Task to carry out
Looking through the data, please report how many lines contain the string "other", giving nothing but the number.

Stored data

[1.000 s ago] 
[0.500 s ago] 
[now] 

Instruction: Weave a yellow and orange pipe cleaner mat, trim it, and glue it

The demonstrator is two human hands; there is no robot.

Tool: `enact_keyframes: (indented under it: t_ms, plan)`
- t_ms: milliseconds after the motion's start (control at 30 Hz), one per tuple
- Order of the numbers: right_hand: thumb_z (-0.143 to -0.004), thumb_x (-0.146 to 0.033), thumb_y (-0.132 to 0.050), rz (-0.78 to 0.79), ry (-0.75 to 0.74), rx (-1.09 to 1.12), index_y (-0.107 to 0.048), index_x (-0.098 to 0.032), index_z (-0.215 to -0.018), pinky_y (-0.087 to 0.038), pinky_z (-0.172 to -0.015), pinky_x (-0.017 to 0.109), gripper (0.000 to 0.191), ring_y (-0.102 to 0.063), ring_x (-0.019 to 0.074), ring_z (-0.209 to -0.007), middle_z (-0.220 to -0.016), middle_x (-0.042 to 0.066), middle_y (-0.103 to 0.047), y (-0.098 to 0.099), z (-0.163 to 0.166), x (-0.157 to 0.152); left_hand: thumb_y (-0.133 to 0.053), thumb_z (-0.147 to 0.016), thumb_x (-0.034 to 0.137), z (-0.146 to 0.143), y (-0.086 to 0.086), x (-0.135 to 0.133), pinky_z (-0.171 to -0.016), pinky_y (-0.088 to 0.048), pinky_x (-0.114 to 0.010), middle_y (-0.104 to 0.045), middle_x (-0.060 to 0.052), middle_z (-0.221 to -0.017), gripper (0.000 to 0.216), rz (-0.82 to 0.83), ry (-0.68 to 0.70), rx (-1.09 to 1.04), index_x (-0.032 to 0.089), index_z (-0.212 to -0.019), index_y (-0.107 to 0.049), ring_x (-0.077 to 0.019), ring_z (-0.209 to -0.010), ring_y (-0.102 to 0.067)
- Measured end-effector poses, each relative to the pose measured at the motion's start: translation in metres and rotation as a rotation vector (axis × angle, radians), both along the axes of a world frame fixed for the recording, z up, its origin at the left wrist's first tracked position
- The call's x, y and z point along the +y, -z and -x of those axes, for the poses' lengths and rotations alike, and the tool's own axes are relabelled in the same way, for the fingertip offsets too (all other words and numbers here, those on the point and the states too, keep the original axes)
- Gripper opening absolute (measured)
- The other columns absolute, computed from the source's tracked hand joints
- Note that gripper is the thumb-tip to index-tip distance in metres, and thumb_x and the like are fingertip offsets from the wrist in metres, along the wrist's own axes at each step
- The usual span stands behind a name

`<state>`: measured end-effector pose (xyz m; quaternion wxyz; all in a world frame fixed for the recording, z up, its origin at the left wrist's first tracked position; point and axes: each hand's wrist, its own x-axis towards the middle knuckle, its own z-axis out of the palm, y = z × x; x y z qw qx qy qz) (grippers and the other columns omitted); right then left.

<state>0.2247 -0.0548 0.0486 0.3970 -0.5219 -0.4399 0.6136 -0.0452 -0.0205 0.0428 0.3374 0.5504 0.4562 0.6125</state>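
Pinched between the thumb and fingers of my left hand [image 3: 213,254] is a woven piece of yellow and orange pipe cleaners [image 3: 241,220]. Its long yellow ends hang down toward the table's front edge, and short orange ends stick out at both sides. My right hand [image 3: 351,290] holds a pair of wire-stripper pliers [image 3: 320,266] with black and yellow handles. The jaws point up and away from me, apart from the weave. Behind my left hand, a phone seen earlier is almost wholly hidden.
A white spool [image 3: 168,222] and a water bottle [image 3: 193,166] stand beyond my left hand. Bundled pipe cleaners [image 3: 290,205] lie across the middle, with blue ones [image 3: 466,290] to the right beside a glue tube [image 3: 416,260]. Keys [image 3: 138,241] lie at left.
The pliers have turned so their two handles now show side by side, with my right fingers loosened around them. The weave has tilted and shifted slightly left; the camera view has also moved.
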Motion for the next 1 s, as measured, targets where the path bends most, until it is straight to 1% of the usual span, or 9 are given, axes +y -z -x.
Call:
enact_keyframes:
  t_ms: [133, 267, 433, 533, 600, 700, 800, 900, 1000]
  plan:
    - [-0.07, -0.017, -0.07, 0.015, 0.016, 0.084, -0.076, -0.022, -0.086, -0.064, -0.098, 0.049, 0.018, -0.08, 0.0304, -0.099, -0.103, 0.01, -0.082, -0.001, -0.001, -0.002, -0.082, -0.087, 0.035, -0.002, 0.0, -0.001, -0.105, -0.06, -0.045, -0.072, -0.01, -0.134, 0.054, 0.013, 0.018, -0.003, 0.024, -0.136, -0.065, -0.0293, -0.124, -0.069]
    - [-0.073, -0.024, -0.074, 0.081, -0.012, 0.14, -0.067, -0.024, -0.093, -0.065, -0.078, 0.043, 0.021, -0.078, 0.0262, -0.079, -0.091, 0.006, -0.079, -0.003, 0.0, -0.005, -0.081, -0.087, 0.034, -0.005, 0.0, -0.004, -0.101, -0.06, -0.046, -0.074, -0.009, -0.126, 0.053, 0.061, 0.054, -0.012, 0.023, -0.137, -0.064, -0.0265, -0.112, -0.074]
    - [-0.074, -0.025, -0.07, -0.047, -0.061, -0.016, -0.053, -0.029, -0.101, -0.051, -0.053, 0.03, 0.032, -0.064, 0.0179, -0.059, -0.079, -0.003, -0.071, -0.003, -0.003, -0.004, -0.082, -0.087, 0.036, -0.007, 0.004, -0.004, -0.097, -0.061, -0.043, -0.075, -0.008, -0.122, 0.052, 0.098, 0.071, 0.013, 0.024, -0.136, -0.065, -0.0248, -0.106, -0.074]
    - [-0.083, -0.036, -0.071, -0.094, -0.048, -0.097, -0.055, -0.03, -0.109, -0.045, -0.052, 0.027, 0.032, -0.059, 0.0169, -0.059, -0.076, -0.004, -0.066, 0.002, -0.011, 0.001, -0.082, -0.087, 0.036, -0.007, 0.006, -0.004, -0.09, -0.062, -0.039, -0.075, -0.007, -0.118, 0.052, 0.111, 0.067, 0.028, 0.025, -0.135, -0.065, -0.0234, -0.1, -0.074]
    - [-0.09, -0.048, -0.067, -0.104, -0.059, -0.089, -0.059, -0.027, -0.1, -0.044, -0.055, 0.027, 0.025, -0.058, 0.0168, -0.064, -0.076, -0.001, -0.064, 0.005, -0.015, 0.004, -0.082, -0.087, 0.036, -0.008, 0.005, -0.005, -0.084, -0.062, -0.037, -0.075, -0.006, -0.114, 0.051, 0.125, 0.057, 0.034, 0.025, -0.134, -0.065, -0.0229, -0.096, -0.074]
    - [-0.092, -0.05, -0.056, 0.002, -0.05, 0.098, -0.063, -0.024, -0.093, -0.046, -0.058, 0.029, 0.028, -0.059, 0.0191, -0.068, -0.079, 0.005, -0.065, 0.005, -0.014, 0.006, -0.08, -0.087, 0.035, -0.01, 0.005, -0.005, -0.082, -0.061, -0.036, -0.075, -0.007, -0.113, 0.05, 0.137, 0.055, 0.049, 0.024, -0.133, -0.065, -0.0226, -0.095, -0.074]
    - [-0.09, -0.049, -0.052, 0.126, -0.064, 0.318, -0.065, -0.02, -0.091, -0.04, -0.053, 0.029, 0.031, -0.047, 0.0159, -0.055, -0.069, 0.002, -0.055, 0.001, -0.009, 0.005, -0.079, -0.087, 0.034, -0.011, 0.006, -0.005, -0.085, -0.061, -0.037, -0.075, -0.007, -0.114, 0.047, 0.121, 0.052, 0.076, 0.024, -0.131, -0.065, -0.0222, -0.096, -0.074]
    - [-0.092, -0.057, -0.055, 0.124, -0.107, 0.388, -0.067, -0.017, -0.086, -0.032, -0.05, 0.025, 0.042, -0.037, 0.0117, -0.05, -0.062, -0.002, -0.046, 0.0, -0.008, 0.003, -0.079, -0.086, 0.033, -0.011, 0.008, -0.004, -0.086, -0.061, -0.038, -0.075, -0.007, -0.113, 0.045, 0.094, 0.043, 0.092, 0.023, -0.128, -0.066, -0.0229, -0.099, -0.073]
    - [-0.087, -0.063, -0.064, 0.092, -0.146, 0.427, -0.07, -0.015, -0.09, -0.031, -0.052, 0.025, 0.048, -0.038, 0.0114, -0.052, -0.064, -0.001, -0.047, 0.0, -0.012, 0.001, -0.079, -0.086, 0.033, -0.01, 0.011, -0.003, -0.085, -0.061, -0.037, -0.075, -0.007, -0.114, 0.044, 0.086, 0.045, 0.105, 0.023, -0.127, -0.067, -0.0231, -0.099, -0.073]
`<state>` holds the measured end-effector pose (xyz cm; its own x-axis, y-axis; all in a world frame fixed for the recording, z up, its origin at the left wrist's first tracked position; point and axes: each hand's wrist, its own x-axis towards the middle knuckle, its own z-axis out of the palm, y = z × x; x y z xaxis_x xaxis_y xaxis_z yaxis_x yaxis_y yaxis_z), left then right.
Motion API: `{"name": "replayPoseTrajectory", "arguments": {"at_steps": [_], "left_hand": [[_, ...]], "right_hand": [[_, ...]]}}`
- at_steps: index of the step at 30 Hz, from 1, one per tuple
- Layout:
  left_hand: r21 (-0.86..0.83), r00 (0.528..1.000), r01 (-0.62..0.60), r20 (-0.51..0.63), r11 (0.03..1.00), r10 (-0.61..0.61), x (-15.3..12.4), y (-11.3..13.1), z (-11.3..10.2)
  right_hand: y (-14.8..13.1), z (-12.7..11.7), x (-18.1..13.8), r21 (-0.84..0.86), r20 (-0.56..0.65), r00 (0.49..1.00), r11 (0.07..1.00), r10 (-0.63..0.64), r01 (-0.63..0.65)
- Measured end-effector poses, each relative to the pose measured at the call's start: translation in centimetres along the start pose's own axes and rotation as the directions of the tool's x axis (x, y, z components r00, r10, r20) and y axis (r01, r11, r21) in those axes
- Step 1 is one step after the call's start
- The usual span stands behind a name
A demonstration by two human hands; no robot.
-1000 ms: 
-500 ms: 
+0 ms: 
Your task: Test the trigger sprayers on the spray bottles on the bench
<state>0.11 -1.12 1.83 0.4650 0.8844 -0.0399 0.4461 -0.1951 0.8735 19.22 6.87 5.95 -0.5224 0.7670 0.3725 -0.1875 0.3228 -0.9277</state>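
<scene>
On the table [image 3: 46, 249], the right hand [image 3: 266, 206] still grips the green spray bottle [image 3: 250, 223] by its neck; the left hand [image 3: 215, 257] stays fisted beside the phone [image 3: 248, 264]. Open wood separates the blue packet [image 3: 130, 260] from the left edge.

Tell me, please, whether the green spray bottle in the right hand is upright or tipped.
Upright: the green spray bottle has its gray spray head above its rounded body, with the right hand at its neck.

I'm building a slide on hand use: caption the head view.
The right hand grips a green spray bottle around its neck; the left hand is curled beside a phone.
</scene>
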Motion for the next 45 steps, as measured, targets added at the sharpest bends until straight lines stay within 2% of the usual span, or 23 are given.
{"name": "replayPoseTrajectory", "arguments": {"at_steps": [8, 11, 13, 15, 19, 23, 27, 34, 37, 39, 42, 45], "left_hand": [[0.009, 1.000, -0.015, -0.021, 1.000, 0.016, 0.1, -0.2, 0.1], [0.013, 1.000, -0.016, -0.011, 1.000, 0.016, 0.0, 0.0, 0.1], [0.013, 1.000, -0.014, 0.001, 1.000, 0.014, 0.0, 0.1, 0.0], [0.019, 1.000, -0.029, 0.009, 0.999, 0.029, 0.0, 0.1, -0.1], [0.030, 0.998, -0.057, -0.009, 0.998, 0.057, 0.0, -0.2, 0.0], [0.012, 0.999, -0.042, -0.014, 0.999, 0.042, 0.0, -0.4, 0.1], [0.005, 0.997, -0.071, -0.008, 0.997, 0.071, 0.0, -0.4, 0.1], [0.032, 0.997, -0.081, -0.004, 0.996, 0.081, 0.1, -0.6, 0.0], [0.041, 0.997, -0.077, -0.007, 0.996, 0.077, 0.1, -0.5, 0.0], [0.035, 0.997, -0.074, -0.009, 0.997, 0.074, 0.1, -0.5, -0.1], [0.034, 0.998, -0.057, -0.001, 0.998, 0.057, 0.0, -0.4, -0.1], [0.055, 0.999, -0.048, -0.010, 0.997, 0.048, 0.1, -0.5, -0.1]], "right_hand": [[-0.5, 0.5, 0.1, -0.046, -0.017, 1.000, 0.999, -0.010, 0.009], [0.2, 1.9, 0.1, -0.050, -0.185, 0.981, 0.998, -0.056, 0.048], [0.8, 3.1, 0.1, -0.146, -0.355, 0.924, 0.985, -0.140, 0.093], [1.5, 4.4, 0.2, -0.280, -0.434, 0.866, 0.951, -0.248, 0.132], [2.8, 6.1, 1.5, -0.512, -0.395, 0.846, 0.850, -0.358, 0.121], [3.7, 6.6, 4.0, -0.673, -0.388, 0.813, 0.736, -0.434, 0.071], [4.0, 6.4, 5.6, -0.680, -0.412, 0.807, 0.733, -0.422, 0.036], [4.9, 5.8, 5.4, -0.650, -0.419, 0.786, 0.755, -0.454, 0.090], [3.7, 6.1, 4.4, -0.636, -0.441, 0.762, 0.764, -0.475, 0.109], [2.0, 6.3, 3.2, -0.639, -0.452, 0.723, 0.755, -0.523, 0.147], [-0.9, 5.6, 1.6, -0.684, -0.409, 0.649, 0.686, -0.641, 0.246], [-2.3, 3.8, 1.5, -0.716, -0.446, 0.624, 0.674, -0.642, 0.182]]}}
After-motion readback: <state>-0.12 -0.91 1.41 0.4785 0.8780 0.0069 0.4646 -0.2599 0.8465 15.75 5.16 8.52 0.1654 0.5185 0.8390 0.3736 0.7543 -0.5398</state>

Solution to this task
3